TRACE:  Some of us deal with rejection by our first families. My mother Helen chose not to meet me but did send my birthfather’s name after I wrote her a second letter. You have not met your mother (not as yet) but did speak to her… Do you think this new book could change your mother’s mind about having contact with you and suggest a reunion?

BECKY:  Trace, I hurt for you as you ask this question.  And I hurt for me.  I was still firmly entrenched in the “adoption fog” when my birth mother refused contact with me.  In fact, I knew very little about adoption issues at that point in my life.  I SO wish resources such as Laura’s anthology had been available to me to help me through the search and reunion process and to help me understand many of the issues faced by all of those affected by adoption.

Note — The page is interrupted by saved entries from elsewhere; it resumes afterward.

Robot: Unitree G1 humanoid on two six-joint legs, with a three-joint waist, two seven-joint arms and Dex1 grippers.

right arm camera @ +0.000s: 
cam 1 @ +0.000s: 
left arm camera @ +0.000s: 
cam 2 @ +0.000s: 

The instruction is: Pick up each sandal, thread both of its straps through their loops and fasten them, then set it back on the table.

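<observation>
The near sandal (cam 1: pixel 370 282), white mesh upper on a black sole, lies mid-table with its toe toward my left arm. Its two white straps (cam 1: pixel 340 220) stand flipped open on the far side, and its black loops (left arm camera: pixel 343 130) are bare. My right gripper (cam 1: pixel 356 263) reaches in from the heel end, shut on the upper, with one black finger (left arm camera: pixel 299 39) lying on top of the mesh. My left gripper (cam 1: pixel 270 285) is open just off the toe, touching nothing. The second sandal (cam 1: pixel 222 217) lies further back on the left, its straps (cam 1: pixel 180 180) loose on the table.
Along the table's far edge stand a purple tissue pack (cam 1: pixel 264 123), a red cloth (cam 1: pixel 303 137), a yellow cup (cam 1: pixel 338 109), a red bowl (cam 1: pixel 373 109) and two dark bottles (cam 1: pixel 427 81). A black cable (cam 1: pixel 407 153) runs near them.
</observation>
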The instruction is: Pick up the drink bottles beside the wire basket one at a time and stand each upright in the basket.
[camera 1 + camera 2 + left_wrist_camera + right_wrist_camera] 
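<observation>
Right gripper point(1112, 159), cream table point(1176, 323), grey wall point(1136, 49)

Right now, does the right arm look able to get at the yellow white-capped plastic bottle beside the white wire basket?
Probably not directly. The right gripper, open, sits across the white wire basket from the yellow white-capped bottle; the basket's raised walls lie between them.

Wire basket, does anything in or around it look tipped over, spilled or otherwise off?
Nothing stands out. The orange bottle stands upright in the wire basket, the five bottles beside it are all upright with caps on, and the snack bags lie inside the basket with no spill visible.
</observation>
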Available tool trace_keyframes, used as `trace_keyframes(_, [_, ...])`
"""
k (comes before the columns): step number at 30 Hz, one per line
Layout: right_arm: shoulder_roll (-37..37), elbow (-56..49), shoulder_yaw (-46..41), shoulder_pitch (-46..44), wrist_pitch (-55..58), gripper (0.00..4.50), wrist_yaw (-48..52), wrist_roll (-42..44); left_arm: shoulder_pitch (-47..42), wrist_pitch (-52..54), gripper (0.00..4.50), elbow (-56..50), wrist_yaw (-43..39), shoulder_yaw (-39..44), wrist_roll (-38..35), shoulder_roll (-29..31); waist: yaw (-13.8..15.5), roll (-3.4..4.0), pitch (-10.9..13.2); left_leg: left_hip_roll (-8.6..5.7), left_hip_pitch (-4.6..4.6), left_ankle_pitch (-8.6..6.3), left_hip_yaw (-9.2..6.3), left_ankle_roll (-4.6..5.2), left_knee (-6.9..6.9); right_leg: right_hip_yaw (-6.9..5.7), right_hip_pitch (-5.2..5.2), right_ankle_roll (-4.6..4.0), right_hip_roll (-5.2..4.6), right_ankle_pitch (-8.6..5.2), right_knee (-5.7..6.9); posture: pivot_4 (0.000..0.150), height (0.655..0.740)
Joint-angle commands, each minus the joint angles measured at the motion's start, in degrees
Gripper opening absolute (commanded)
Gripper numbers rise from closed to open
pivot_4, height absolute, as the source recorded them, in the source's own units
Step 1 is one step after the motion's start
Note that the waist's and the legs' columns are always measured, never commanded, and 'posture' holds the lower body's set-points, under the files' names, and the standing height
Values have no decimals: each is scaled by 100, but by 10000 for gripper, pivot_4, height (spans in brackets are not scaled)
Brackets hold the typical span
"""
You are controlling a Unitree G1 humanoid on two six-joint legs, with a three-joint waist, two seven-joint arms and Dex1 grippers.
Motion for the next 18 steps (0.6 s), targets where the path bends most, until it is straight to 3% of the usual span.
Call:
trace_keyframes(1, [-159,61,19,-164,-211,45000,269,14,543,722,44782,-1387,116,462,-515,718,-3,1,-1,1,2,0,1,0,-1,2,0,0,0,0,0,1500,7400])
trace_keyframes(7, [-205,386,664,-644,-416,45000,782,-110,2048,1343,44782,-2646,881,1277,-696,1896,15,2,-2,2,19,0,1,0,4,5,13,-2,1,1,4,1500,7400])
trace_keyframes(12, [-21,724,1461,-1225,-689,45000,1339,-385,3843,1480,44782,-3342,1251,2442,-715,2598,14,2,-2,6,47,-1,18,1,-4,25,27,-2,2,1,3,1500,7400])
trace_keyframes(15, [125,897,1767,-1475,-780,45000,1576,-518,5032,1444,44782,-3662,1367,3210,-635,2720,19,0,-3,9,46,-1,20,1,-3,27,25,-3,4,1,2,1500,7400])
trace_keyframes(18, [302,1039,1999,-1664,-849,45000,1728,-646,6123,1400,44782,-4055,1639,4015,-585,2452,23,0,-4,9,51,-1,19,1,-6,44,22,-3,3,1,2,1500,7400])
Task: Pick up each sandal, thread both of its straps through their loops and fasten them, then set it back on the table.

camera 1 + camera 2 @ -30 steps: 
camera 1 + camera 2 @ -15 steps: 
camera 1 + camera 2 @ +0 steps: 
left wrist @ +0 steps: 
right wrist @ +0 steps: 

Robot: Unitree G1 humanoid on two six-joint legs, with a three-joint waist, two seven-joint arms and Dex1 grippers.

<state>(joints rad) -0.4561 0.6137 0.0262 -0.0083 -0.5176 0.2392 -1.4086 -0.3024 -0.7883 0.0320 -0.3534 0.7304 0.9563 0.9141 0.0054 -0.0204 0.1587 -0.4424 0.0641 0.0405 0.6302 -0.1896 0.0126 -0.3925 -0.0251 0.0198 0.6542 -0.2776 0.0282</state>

I learned how my mother’s sister perceived the circumstances of my conception and placement for adoption almost 30 years ago.  However, it wasn’t until I reached out to my mother again in 2011 and had a conversation with her that I really understood how deeply affected she had been by getting pregnant and being shamed by her parents.  I came away from our conversation with the realization that she has never healed from placing her first child for adoption.  She did what her parents and social workers told her to do… she walked away from the hospital and never spoke of me again. Not even to the man she married three years after my birth.  Yet she still remembered the name she gave me.  And she told me she thinks of me every day.  She didn’t forget.

I can’t pretend to know all of the thoughts that run through her mind.  What I do believe is that she has a lot of healing to do before she will be in a place to be ready to meet me.  And I believe that studying the issues faced by adoptees and birth parents is an important step in healing.  The adoptee and birth parent community has been a tremendous source of information, support and healing for me.  And I believe that, if my mother would read books like “Adoption Reunion in the Social Media Age”, she would begin to have the tools to heal. And the courage to reach out to others who share her experience.   She would realize the impact of adoption for adoptees.  And she would be able to identify with the stories of other mothers who lost children to adoption.  If this were to happen, I believe she might have a change of heart about meeting me.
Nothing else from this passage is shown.